Please repeat the data below exactly, with the pictures removed.

════════

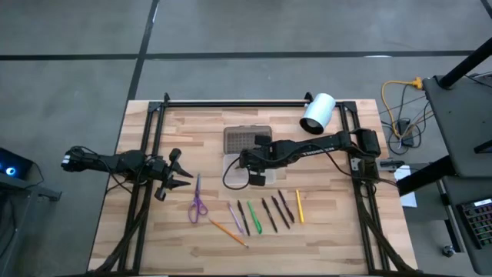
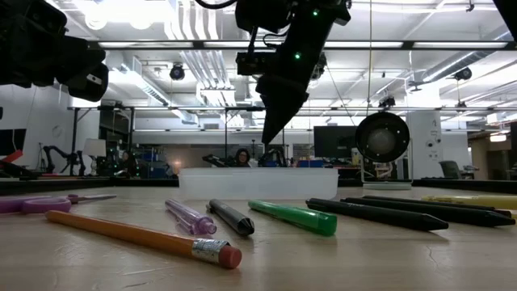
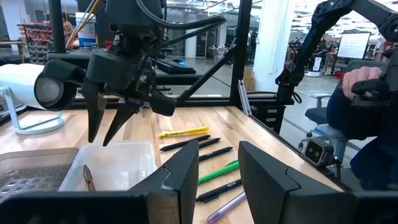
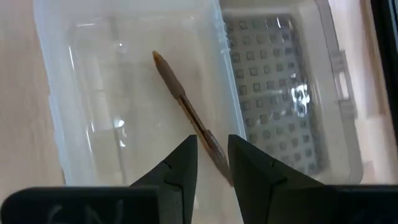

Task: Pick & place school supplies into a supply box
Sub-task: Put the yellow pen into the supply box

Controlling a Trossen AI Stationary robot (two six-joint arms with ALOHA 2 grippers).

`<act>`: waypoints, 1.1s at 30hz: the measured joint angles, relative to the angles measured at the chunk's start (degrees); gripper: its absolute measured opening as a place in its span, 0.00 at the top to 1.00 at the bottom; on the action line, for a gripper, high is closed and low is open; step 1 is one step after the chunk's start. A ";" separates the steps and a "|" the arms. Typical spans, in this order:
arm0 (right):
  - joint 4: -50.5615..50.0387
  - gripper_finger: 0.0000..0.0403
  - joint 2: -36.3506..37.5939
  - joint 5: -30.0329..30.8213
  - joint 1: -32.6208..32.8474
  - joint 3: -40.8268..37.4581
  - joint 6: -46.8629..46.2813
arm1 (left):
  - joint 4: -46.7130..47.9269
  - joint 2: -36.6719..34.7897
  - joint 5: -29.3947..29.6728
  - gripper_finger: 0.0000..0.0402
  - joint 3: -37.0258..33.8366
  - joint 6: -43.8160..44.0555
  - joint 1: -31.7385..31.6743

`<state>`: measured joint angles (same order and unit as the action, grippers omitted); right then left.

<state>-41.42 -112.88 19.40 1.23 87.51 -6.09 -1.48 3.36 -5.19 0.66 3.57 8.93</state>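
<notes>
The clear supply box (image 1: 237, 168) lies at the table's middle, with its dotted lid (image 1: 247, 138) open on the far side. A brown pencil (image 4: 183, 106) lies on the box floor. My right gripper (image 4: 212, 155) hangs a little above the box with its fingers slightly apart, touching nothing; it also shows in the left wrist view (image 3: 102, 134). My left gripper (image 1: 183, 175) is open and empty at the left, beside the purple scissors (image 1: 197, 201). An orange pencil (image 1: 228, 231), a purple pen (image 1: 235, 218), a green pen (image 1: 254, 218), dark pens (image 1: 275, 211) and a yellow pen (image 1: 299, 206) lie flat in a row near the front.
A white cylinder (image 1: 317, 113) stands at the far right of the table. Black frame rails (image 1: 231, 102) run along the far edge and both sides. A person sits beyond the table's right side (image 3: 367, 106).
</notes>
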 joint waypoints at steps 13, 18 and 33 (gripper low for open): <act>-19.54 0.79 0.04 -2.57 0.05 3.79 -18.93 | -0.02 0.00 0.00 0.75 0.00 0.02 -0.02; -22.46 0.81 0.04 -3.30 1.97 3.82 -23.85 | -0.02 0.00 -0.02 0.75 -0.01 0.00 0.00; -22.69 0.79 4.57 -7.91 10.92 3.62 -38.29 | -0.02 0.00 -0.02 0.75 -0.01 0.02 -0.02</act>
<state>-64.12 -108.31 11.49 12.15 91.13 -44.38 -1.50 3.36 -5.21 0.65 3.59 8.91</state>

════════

Answer to this exercise:
Task: Pick & place school supplies into a supply box
Sub-task: Put the yellow pen into the supply box

Controlling a Trossen AI Stationary robot (two six-joint arms with ALOHA 2 grippers).

`<act>`: waypoints, 1.1s at 30hz: the measured joint angles, relative to the angles measured at the chunk's start (degrees); gripper: its absolute measured opening as a place in its span, 0.00 at the top to 1.00 at the bottom; on the action line, for a gripper, high is closed and low is open; step 1 is one step after the chunk's start. A ";" separates the steps and a "|" the arms. Typical spans, in this order:
arm0 (right):
  - joint 4: -50.5615..50.0387
  - gripper_finger: 0.0000..0.0403
  - joint 2: -36.3506..37.5939
  - joint 5: -30.0329..30.8213
  - joint 1: -32.6208..32.8474
  - joint 3: -40.8268..37.4581
  - joint 6: -46.8629..46.2813
arm1 (left):
  - joint 4: -46.7130..47.9269
  - joint 2: -36.6719..34.7897
  - joint 5: -29.3947..29.6728
  - gripper_finger: 0.0000..0.0402
  - joint 3: -37.0258..33.8366
  - joint 6: -43.8160..44.0555
  - joint 1: -31.7385..31.6743

`<state>`: measured joint angles (same order and unit as the action, grippers omitted); right then left.

<state>-41.42 -112.88 19.40 1.23 87.51 -6.09 -1.48 3.36 -5.19 0.66 3.57 8.93</state>
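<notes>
The clear supply box (image 1: 237, 168) lies at the table's middle, with its dotted lid (image 1: 247, 138) open on the far side. A brown pencil (image 4: 183, 106) lies on the box floor. My right gripper (image 4: 212, 155) hangs a little above the box with its fingers slightly apart, touching nothing; it also shows in the left wrist view (image 3: 102, 134). My left gripper (image 1: 183, 175) is open and empty at the left, beside the purple scissors (image 1: 197, 201). An orange pencil (image 1: 228, 231), a purple pen (image 1: 235, 218), a green pen (image 1: 254, 218), dark pens (image 1: 275, 211) and a yellow pen (image 1: 299, 206) lie flat in a row near the front.
A white cylinder (image 1: 317, 113) stands at the far right of the table. Black frame rails (image 1: 231, 102) run along the far edge and both sides. A person sits beyond the table's right side (image 3: 367, 106).
</notes>
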 joint waypoints at steps 13, 18 and 33 (gripper low for open): <act>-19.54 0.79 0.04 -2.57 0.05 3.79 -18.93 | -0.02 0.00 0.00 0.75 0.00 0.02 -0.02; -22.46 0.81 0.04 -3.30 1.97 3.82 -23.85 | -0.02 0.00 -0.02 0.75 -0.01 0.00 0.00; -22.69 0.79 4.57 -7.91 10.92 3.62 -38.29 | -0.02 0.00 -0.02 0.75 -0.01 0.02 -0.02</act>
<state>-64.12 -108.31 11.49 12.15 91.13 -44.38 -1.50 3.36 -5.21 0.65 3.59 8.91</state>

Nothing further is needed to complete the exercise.